Roach v. Keller (INMATE3)
MEMORANDUM OPINION that the 28 U.S.C. § 2241 petition for habeas corpus relief should be DISMISSED without prejudice because this case is not ripe for review and because of Roach's failure to exhaust administrative remedies in accordance with the procedures established by the BOP. Signed by Honorable Susan Russ Walker on 6/18/2010. (br, )
IN THE DISTRICT COURT OF THE UNITED STATES FOR THE MIDDLE DISTRICT OF ALABAMA NORTHERN DIVISION JOSHUA IRWIN ROACH, ) ) ) ) ) ) ) ) )

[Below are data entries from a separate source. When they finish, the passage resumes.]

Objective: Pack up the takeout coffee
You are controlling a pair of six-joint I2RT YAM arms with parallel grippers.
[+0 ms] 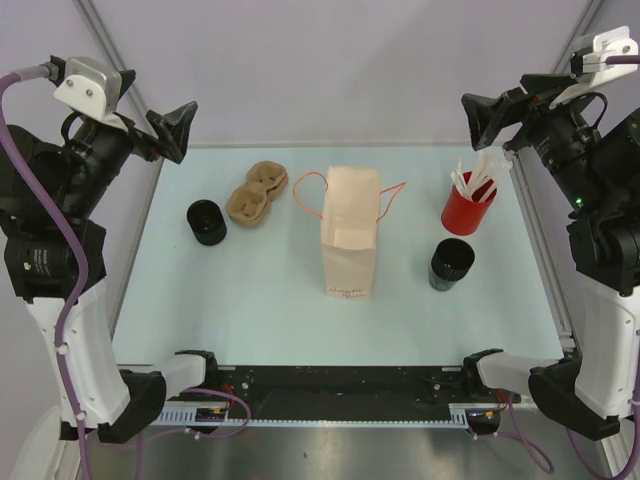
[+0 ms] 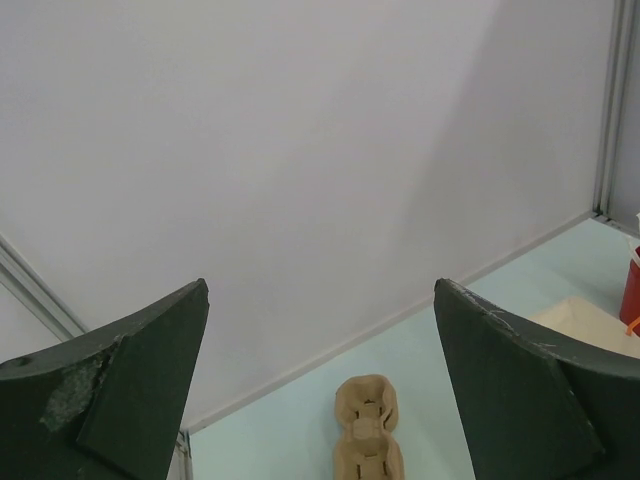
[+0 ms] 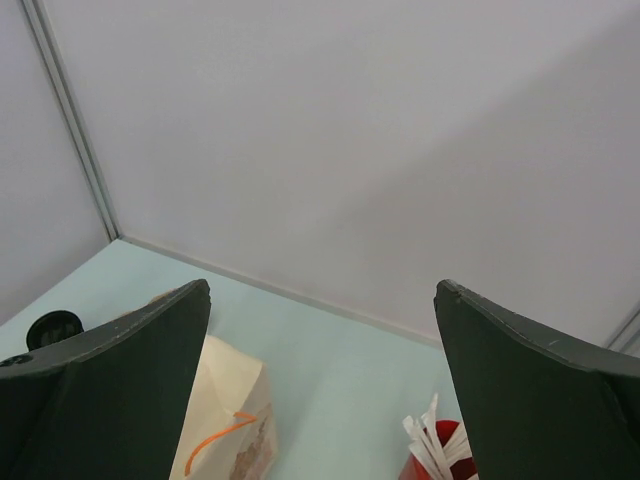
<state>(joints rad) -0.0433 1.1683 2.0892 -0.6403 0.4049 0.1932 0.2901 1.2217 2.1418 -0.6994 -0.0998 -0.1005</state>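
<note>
My left gripper point(image 1: 176, 128) and right gripper point(image 1: 484, 116) hang high off the table's point(image 1: 250, 300) back corners, jaws spread wide, holding nothing. The coffee point(image 1: 206, 221) stands on the left, just beside the cardboard carrier point(image 1: 256, 193) and well apart from the open bag point(image 1: 350, 240). Its near side is free, so my left arm has room to descend.

The hand point(image 3: 322, 286), its 2 fingers point(image 3: 110, 380) spread, frames a paper bag point(image 3: 235, 400) (orange handle point(image 3: 215, 438)) and red cup point(image 3: 458, 452).
</note>
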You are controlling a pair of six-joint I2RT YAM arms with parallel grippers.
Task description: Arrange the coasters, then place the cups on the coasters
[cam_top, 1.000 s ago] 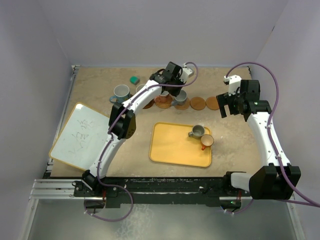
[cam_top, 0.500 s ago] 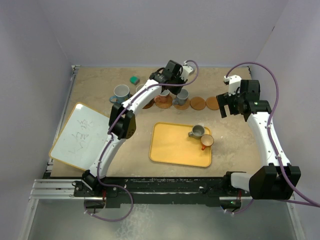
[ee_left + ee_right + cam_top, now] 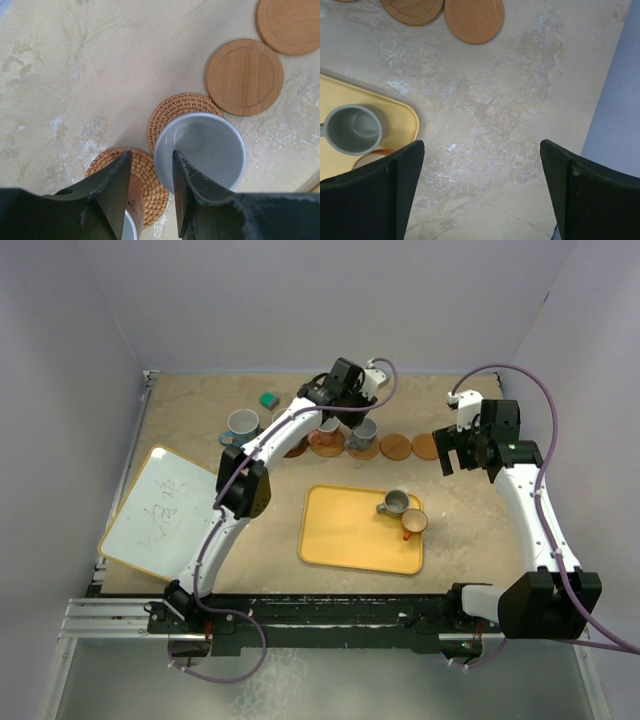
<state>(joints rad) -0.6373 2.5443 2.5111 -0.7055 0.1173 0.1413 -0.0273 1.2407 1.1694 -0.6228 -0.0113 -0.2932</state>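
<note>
In the left wrist view a pale cup (image 3: 205, 150) stands upright on a woven coaster (image 3: 186, 103). My left gripper (image 3: 150, 159) is open just above it, one finger over the cup's inside and the other outside its wall. A second woven coaster (image 3: 147, 187) beside it carries another cup (image 3: 126, 227), mostly hidden by my finger. Two smooth wooden coasters (image 3: 245, 77) (image 3: 290, 25) lie bare in the same row. A small grey cup (image 3: 396, 503) and an orange-brown cup (image 3: 414, 524) stand on the yellow tray (image 3: 345, 535). My right gripper (image 3: 481, 145) hangs wide open over bare table.
A blue mug (image 3: 243, 424) stands left of the coaster row, with a teal block (image 3: 269, 399) behind it. A whiteboard (image 3: 160, 512) lies at the left. The tray's corner (image 3: 395, 112) shows left of my right gripper. Walls close the back and sides.
My left jaws have parted and let go of the pale cup, which now stands on its woven coaster. The right arm has not moved.
</note>
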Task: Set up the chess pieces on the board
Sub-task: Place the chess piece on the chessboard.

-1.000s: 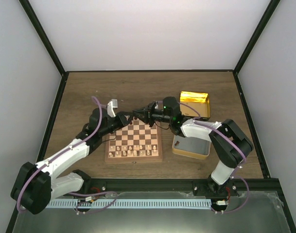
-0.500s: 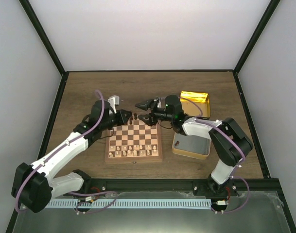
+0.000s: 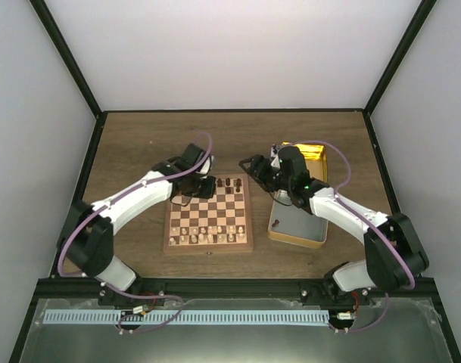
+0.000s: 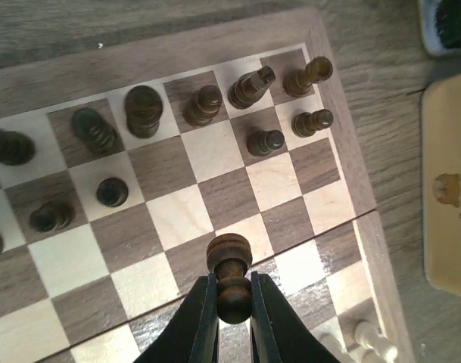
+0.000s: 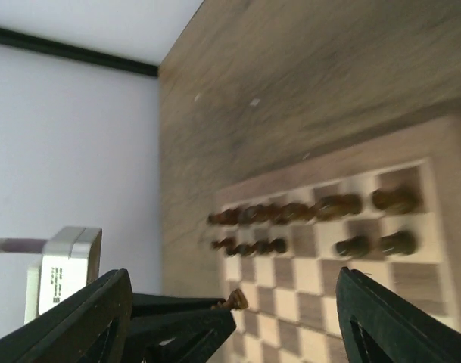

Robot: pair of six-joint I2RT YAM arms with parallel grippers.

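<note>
Top external: the left hand (image 3: 204, 184) hovers over the board's (image 3: 209, 247) far rows, and the right hand (image 3: 256, 172) is just off its far right corner. 
Left wrist: fingers pinched shut on a dark pawn (image 4: 229, 276) above the squares. 
Right wrist: the right hand is spread wide and holds nothing.

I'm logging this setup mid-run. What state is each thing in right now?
left tool, shut on a dark pawn
dark pawn, gripped by its stem over the board
right tool, open and empty
board, lying flat, partly set
dark pieces, upright on the far rows, pawn row gapped
pale pieces, upright on the near rows
gold tin, open, in two halves
</note>
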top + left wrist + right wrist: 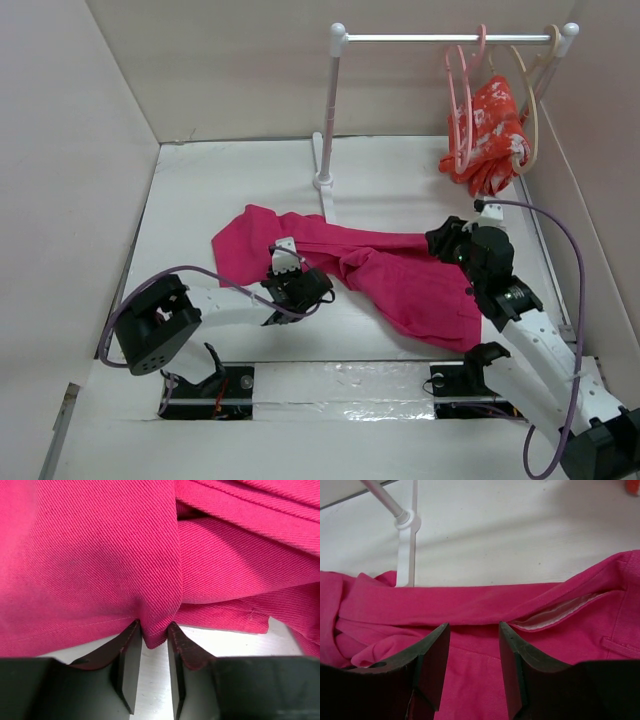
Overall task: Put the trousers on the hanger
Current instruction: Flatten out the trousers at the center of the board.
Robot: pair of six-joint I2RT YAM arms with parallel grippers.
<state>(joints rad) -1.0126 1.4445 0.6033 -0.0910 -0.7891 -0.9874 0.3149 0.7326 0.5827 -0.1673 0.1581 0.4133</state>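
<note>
You had the left fingers (pixel 152 630) pinched on a fold of the magenta-pink cloth trousers (pixel 385 272), lying on the white bench (pixel 220 170). The right fingers (pixel 474 626) stood partly open above the waistband (pixel 485 600), holding nothing.

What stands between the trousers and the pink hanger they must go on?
Nothing visible does. The trousers lie on the table below the rail. The hanger hangs there, with the red-orange garment crowding its right side.
</note>
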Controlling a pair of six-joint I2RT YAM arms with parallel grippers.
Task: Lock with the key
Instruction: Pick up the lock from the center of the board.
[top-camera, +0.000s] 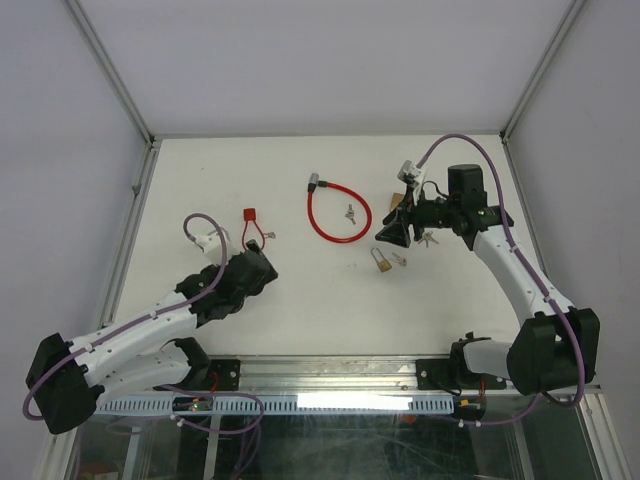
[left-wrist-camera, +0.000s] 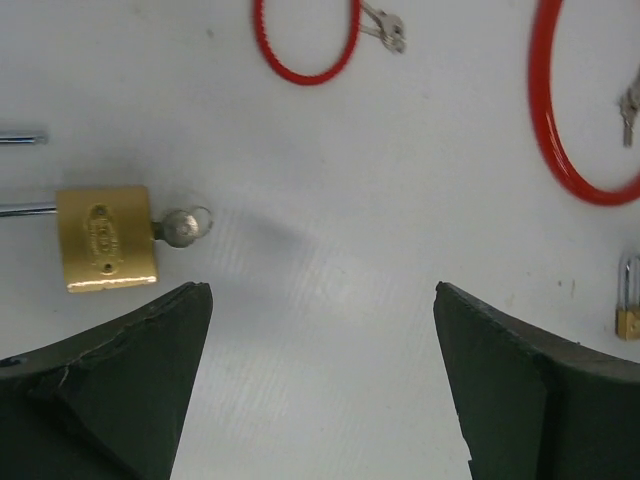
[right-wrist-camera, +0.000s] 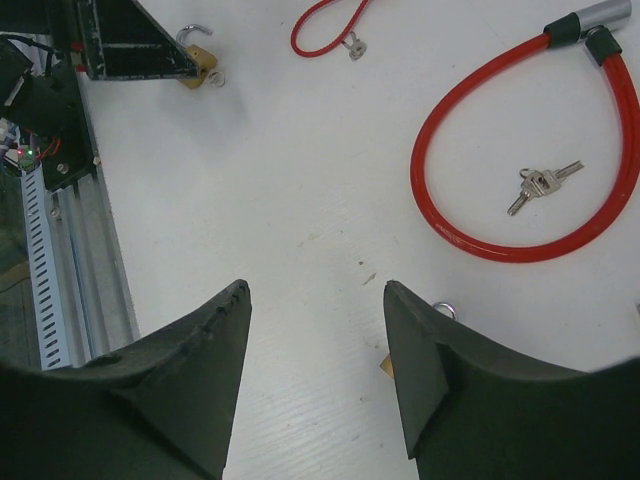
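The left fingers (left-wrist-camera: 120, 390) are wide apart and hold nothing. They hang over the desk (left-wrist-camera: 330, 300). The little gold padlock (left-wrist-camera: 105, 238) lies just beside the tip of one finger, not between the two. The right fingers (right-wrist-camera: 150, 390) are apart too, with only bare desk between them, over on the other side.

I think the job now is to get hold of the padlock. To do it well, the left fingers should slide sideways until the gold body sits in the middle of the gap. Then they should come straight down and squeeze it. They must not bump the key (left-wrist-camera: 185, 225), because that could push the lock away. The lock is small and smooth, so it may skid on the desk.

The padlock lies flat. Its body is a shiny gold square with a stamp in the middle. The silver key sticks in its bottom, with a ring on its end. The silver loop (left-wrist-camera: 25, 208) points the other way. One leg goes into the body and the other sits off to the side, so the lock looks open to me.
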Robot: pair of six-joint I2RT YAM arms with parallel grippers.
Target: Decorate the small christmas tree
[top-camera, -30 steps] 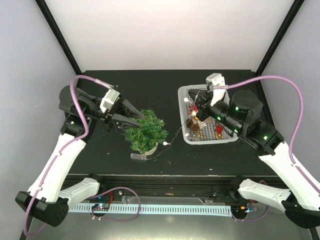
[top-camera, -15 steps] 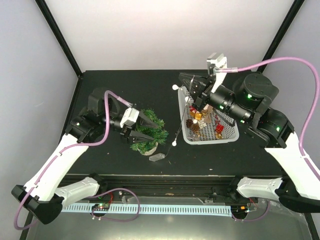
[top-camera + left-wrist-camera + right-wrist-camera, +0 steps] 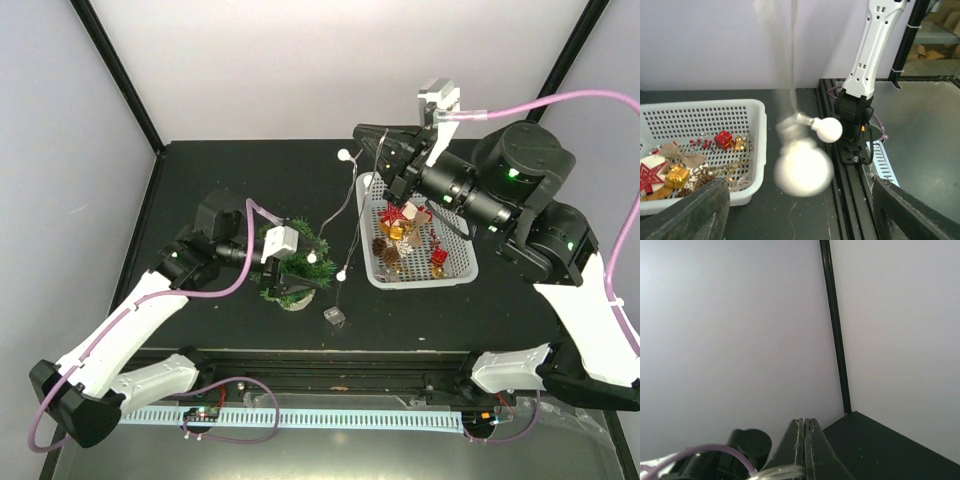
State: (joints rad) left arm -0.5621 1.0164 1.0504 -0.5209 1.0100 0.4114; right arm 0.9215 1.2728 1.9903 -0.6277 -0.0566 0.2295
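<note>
The small christmas tree (image 3: 308, 246) stands left of centre on the black table. My left gripper (image 3: 306, 277) lies low across its front side, jaws wide apart with nothing gripped (image 3: 799, 200). A string of white bulbs (image 3: 341, 271) hangs from my right gripper (image 3: 364, 134), which is raised above the basket's far left corner and shut on the clear wire (image 3: 804, 421). The string's small clear box (image 3: 333, 318) rests on the table. In the left wrist view, blurred bulbs (image 3: 803, 167) hang just beyond my open fingers (image 3: 697, 210).
A white mesh basket (image 3: 461, 271) at the right holds a red star, gold and red gift boxes, pine cones and a bow (image 3: 681, 156). A black frame rail (image 3: 330, 366) runs along the near table edge. White walls enclose the back and sides.
My left gripper opened and slid right and nearer along the tree. My right gripper rose with the bulb string, and the clear box dragged to the right.
</note>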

Petitioner, v J.A. KELLER, Respondent.
Civil Action No. 2:10cv239-SRW (WO)
MEMORANDUM OPINION This is a pro se petition for a writ of habeas corpus by a federal prisoner pursuant to 28 U.S.C. § 2241. (Doc. No. 1.) Pursuant to 28 U.S.C. § 636(c)(1) and M.D. Ala. LR 73.1, the parties have consented to the United States Magistrate Judge conducting all proceedings in this case and ordering the entry of final judgment. I. BACKGROUND
The petitioner, Joshua Irwin Roach ("Roach"), is currently incarcerated at the Federal Prison Camp in Montgomery, Alabama, serving a 36-month sentence, imposed in 2009 by the United States District Court for the Southern District of Texas, upon his conviction for possession with intent to distribute 688.95 kilograms of marijuana. In his petition, Roach claims that the Federal Bureau of Prisons ("BOP") has failed to properly consider the mandated statutory criteria in determining the duration of his placement in a residential reentry center ("RRC") for the final portion of his federal sentence, in violation of the Second Chance Act.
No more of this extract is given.